What needs to be done: Up to and including the line that contains "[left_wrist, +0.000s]", reproduce every line exactly, beginning with the first line below.

Material provided:
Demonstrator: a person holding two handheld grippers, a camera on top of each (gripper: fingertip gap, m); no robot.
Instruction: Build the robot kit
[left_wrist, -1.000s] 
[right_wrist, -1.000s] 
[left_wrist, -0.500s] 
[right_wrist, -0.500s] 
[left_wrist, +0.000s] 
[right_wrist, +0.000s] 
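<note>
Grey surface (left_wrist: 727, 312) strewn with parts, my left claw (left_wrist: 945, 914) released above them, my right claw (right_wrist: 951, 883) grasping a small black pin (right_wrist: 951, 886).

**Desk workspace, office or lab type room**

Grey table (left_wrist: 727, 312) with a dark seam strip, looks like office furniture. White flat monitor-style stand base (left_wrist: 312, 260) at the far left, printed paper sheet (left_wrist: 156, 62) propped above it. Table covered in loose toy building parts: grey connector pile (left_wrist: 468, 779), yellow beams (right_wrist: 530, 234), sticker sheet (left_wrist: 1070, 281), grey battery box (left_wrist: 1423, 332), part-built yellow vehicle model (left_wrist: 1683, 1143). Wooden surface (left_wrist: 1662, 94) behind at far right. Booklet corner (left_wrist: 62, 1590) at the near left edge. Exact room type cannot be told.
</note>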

Answer:
Demonstrator: a person holding two handheld grippers, a camera on top of each (gripper: fingertip gap, m); no robot.
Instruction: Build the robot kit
[left_wrist, -1.000s] 
[right_wrist, -1.000s] 
[left_wrist, -0.500s] 
[right_wrist, -0.500s] 
[left_wrist, +0.000s] 

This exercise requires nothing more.